Copy each line below in which the string "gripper" occurs.
::: COLLECTED MATERIAL :::
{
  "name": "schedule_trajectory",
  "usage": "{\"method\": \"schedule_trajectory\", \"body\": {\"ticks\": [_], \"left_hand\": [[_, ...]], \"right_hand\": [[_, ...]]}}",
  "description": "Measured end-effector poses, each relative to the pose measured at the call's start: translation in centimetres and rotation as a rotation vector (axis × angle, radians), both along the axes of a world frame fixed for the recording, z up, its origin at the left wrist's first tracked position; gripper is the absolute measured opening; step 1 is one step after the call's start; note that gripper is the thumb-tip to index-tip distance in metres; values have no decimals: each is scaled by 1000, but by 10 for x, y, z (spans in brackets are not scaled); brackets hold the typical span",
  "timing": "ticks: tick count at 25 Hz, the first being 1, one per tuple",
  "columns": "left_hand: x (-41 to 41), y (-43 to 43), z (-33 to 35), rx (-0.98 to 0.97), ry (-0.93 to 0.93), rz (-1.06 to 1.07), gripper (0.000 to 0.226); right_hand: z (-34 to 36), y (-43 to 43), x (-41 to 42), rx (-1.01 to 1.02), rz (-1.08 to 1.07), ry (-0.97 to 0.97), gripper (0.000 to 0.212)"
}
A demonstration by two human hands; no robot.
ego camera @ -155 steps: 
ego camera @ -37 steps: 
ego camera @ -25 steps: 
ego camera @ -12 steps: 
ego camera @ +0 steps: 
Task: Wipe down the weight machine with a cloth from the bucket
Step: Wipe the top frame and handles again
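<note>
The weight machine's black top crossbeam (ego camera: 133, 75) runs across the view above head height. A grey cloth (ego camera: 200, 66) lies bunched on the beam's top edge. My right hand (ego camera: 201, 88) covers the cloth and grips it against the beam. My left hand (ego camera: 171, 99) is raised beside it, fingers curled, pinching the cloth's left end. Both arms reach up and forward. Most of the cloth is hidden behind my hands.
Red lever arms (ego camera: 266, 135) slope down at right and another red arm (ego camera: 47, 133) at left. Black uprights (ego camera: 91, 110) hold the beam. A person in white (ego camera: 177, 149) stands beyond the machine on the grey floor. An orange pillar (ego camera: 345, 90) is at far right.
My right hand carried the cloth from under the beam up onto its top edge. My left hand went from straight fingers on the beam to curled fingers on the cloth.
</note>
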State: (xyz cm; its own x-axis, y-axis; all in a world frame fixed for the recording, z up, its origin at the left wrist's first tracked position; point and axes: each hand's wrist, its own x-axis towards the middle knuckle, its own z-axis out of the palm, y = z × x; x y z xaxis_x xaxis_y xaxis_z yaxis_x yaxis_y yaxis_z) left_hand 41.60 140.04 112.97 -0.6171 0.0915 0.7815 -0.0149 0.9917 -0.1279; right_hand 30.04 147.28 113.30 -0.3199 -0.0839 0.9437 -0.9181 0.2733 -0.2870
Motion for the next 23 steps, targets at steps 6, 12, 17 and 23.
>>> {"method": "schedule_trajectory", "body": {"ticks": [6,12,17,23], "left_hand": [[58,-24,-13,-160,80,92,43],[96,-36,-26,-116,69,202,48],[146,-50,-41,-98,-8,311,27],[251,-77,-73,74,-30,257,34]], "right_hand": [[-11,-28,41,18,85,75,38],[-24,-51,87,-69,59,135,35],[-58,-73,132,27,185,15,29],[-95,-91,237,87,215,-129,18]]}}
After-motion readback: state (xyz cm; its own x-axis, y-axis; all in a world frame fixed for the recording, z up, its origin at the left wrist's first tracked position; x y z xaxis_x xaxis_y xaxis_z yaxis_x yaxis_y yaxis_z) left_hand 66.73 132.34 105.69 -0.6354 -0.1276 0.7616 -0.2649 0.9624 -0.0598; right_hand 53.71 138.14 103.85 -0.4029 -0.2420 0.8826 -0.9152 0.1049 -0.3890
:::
- _WRITTEN SOLUTION_
  "description": "Measured end-effector poses, each relative to the pose measured at the call's start: translation in centimetres and rotation as a rotation vector (axis × angle, radians), both along the axes of a world frame fixed for the recording, z up, its origin at the left wrist's first tracked position; gripper is the absolute measured opening; step 1 is one step after the call's start; note that gripper is the thumb-tip to index-tip distance in metres; values have no decimals: each is scaled by 1000, but by 10 for x, y, z (spans in brackets are not scaled); brackets hold the typical span",
  "columns": "left_hand: x (-41 to 41), y (-43 to 43), z (-33 to 35), rx (-0.98 to 0.97), ry (-0.93 to 0.93), rz (-1.06 to 1.07), gripper (0.000 to 0.226); right_hand: z (-34 to 36), y (-43 to 43), x (-41 to 42), rx (-1.01 to 1.02), rz (-1.08 to 1.07), ry (-0.97 to 0.97), gripper (0.000 to 0.212)"

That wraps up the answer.